Thursday April 12, 2007

An explosion rocked the Iraqi parliament in Baghdad on Thursday and dozens of people were wounded, a Reuters witness said.

He said the blast appeared to take place inside a restaurant inside the building at a time when many members of parliament were having lunch. Parliament was in session on Thursday.

The parliament building is located in the heavily fortified Green Zone in Baghdad. Militants have rarely managed to penetrate the various checkpoints and carry out attacks.

Recently, the U.S. military said two suicide vests had been found inside the zone, a sprawling area that comprises many government buildings and the U.S. embassy.

Earlier, a truck bomb killed at least seven people on a key bridge in northern Baghdad, destroying most of the steel structure and sending several cars plunging into the River Tigris below, police said.
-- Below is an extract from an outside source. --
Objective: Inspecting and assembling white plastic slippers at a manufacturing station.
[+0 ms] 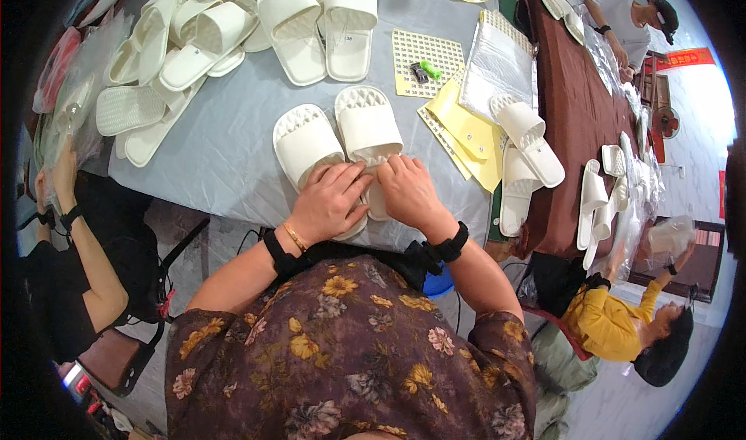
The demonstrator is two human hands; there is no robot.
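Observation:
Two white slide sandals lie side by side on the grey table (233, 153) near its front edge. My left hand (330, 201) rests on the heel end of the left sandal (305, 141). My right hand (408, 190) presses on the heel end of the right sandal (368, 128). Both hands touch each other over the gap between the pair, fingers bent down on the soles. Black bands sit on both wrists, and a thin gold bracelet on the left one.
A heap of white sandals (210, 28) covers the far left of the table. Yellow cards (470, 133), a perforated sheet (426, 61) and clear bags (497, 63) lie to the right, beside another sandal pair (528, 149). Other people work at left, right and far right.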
Two main sections of the Sarafiya bridge, a main artery linking east and west Baghdad, collapsed into the river. One army officer on the scene said explosive charges might have also been used to bring down a bridge that local residents said was built by the British in the early 1900s.

Among the dead were four policemen who drowned after their car toppled into the river's muddy waters, police said.
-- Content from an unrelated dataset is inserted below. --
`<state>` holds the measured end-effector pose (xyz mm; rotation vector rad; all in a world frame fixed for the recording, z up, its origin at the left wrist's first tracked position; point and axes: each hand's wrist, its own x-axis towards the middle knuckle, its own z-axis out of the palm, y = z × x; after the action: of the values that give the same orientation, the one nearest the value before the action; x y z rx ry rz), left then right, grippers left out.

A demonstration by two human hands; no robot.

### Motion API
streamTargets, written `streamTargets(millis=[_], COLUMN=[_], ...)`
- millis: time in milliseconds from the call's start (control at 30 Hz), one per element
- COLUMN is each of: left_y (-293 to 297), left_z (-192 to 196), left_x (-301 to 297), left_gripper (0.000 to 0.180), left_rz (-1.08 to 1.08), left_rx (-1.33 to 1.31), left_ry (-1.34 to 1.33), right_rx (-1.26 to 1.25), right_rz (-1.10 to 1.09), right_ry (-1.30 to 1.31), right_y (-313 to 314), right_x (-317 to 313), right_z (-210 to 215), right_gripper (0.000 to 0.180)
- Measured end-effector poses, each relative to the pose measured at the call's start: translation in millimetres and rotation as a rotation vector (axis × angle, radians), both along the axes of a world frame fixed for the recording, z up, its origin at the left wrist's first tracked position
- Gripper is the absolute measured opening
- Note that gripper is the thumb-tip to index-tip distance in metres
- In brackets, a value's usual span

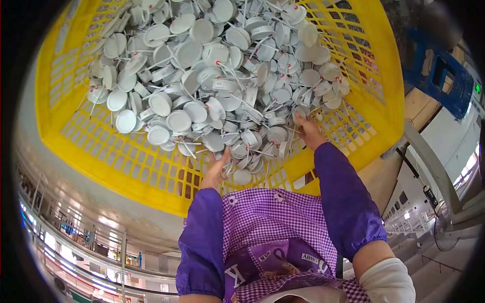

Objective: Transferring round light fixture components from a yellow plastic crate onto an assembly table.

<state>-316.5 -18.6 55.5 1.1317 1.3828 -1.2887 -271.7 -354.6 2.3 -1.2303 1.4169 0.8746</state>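
1. A yellow crate (pixel 151 171) with lattice walls fills the upper part of the view; every place below is given against it.
2. A heap of discs (pixel 222 76), round, white and flat, each trailing thin wires, lies inside the crate, thickest at its middle and far side.
3. The left hand (pixel 216 171) reaches into the crate at its near edge, palm turned toward the heap, fingers spread and loose; its grip is open, with the fingertips touching discs at the heap's near fringe.
4. One disc (pixel 242 177) lies just beside that hand, at the bottom tip of the heap, on the crate floor.
5. The right hand (pixel 307 132) sits further into the crate, toward its right wall, at the heap's right near side.
6. Its fingers curl down among discs and wires; the grip looks closed on a wire or a disc, though the tangle hides exactly what it pinches.
7. Both forearms wear purple sleeves (pixel 343 202) that come up from the near side of the crate.
8. A checked purple apron (pixel 273 222) hangs between the sleeves, just below the crate's near rim.
9. A blue machine (pixel 439 76) stands beyond the crate's right wall, apart from it.
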Motion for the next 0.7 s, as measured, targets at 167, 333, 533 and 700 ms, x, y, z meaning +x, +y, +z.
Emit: streamTargets(millis=[167, 333, 533, 700], left_y=[-11, -60, -61, -44], left_z=[-14, -37, -67, -79], left_x=[-7, -8, -74, -86], left_gripper=[0.125, 0.125, 0.105, 0.105], left_rz=[0.122, 0.211, -0.348, -0.085], left_rx=[-0.057, -0.171, 0.231, 0.328], left_ry=[0.176, 0.181, -0.162, -0.071], right_rx=[0.109, 0.051, -0.202, 0.207], right_rz=[-0.089, -0.098, 0.58, 0.182], right_ry=[0.034, 0.128, -0.154, 0.156], right_y=[52, 20, 56, 56], right_x=[-8, 3, -35, -24], right_z=[-14, -53, -42, -49], right_gripper=[0.064, 0.053, 0.061, 0.055])
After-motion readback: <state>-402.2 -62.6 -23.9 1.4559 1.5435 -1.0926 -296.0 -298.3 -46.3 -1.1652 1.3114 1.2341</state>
U.S. and Iraqi forces launched a security crackdown in the capital two months ago that has reduced death squad killings, but car and truck bombs still kill and wound scores.

The destruction of the bridge will cause major disruption in northern Baghdad. Two other bridges across the Tigris in that part of the capital are shut for security reasons while another is regarded by many residents as too dangerous to use.

"There is a conspiracy to isolate the two halves of Baghdad," parliament Speaker Mahmoud Mashhadani, an outspoken Sunni politician, told lawmakers.

A dozen bridges cross the Tigris in Baghdad, linking the east and west of the city.

SECTARIAN VIOLENCE

Since the bombing of a revered Shi'ite shrine in the town of Samarra in February 2006, a wave of sectarian violence has reshaped the fabric of this once mixed city. Sunnis mainly live on the west side of the river and Shi'ites on the east.

Police said seven people had been killed in the bridge blast. They said up to 22 people were wounded. At least five cars had fallen into the river, including the police vehicle.

The Baghdad security operation is regarded as a last-ditch attempt to halt Iraq's slide into civil war between majority Shi'ites and minority Sunni Arabs who were dominant under Saddam Hussein.

U.S. President George W. Bush is sending 30,000 more troops to Iraq, mainly to help with the Baghdad offensive.

Around 100,000 American and Iraqi forces are already in the capital for the push and all reinforcements should arrive by the end of May.